Думаю, что и эта деталь связана с тем чувством ответственности, о котором я уже говорил.
В отношении к Мехлису Сталин проявлял своего рода нравственное двурушничество. Это интересная психологическая черта. С одной стороны, он знал цену Мехлису, в чем-то не любил его и высмеивал. С этим связано множество фактов, приведенных мне разными людьми. А с другой стороны, он не давал его до конца в обиду. И даже после керченской катастрофы все-таки Мехлис не получил сполна то, чего заслуживал по общему мнению.
После Финской войны, где он тоже неудачно действовал в качестве члена Военного совета армии, кроме того, вообще неудачно высказывался на Военном совете, тем не менее он при довольно уничижительной оценке, которую Сталин ему тогда дал, пошел на Госконтроль, то есть был убран из армии. Но как только началась война, в решительный момент, опасный момент, — Сталин назначил его немедленно начальником Политуправления армии взамен Запорожца. Назначил, очевидно, как абсолютно преданного себе человека, который, по его мнению, в критический момент мог увидеть измену, и доложить о ней, и принять против нее меры, находясь на этом посту.
Чем либо иным трудно объяснить назначение Мехлиса на этот пост в начале войны.

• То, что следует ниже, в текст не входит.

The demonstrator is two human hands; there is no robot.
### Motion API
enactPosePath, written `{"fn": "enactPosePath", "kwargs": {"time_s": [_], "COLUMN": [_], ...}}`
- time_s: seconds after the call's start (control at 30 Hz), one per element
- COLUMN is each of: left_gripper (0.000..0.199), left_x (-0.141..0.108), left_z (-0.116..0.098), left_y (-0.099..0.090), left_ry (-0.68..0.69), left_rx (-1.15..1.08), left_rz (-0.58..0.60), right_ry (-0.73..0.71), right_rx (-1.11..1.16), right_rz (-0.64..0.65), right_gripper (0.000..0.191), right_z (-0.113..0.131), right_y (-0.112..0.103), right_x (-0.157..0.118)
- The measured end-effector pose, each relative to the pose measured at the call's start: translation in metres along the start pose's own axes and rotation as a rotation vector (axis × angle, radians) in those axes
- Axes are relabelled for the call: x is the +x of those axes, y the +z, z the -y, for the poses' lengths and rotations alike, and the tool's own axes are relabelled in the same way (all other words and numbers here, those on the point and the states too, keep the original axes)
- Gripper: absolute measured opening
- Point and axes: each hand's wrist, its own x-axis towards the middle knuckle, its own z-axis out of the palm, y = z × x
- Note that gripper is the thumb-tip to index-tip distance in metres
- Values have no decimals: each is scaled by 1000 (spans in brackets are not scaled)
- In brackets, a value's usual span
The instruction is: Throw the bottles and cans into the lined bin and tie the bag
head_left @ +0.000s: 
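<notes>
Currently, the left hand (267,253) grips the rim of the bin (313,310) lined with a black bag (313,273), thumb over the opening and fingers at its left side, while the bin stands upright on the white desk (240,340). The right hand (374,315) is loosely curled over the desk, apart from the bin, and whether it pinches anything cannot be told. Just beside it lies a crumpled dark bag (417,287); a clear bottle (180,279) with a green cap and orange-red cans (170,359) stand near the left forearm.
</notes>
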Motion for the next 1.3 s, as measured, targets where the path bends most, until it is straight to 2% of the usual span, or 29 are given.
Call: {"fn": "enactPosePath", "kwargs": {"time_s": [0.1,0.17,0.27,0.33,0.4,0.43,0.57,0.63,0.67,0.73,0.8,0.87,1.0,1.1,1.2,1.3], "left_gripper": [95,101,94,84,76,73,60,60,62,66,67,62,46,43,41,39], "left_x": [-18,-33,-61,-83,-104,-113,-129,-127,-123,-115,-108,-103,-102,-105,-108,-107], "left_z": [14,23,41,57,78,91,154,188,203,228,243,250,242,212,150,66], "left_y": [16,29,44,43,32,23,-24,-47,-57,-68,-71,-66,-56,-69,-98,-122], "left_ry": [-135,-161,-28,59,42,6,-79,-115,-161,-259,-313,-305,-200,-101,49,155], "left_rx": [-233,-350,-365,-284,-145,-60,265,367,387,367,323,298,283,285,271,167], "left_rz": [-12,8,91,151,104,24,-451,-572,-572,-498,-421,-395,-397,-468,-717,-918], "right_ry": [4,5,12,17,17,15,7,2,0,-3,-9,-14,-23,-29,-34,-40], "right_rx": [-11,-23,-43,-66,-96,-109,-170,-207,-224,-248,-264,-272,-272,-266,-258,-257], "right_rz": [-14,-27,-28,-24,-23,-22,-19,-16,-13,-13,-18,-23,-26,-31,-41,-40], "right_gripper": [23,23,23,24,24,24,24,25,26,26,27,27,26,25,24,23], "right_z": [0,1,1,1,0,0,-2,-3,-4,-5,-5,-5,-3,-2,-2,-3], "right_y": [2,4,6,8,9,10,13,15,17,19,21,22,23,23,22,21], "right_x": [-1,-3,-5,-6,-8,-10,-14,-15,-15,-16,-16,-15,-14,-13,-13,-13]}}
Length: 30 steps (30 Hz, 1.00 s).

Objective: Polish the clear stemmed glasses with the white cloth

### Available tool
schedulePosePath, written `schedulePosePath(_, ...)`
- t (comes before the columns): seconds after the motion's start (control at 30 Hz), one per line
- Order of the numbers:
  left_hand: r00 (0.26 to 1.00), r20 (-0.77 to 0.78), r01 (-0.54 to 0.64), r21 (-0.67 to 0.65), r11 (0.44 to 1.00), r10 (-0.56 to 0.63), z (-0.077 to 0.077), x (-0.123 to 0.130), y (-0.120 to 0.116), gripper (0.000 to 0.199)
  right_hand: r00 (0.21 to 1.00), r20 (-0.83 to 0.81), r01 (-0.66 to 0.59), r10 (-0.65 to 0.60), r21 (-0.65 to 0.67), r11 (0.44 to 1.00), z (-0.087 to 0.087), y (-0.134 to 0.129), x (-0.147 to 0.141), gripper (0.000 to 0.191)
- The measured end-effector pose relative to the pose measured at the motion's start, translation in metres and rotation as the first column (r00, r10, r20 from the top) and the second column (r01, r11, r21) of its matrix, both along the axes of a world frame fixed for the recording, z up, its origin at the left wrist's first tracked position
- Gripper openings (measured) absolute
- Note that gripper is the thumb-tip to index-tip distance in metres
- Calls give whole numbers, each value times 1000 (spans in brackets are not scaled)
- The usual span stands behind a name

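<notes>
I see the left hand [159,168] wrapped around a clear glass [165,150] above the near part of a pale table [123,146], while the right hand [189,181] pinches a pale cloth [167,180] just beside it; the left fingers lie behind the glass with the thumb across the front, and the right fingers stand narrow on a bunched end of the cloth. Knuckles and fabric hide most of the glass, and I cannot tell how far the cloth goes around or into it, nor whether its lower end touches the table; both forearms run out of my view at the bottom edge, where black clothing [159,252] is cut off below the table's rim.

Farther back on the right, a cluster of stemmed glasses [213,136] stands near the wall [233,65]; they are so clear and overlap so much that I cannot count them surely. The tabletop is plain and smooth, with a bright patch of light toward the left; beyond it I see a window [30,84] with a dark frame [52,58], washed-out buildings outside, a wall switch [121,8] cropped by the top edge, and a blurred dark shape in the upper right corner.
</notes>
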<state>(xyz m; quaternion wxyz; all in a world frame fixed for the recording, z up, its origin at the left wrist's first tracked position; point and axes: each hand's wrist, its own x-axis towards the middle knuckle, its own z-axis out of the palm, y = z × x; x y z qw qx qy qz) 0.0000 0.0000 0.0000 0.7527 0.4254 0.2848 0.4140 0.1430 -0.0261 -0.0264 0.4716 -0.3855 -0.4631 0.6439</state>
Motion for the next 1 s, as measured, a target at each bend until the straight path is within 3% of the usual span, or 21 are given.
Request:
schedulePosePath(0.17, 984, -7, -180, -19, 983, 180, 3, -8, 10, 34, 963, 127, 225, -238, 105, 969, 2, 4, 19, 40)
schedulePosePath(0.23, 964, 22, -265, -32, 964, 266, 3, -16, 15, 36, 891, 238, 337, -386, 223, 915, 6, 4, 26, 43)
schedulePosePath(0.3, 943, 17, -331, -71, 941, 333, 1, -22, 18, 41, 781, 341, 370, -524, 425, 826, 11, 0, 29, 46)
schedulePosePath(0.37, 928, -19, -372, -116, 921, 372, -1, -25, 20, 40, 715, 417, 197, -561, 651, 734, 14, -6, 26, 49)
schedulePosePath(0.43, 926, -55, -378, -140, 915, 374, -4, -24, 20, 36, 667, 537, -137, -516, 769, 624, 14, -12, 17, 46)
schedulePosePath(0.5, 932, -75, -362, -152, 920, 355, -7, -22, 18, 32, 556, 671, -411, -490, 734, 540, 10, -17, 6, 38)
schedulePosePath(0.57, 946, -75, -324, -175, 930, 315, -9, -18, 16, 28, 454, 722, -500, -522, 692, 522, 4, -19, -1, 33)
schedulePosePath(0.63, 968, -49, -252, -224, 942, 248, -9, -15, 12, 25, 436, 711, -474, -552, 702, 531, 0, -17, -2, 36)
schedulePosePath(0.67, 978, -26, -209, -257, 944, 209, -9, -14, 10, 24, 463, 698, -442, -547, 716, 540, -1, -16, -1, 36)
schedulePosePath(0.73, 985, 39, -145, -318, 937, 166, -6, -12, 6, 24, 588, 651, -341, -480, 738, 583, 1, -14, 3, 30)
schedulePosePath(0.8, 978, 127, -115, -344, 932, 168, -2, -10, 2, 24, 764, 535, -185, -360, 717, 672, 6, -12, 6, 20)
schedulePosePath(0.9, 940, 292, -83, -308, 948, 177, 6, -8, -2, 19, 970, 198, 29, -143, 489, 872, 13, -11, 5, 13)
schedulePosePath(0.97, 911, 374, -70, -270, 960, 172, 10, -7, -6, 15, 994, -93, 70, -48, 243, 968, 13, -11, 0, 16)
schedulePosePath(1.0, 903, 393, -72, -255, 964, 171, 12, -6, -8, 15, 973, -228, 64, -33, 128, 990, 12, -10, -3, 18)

Что касается Запорожца, то я сейчас прочел в Архивном управлении две резчайших докладных записки Запорожца Сталину, непосредственно Сталину, кажется, а конце мая — в начале июня 41-го года — одна о неготовности новых укрепленных районов на территории Западной Украины, а другая записка о неготовности аэродромов к войне: в обеих записках указываются катастрофические факты, сводившиеся к тому, что, например, зенитные полки наши могут в полную силу стрелять только через три дня после начала войны, после того как в них явится приписной состав, если начнется война, то в первый момент они могут стрелять только вполсилы, что аэродромы абсолютно не готовы ко взлету истребителей, что в укрепленных районах (УРах), потребуется время для того, чтобы их привести в боевую готовность, что они тоже не укомплектованы воинскими частями, что нет амбразур и так далее и так далее. Целый ряд вопиющих фактов.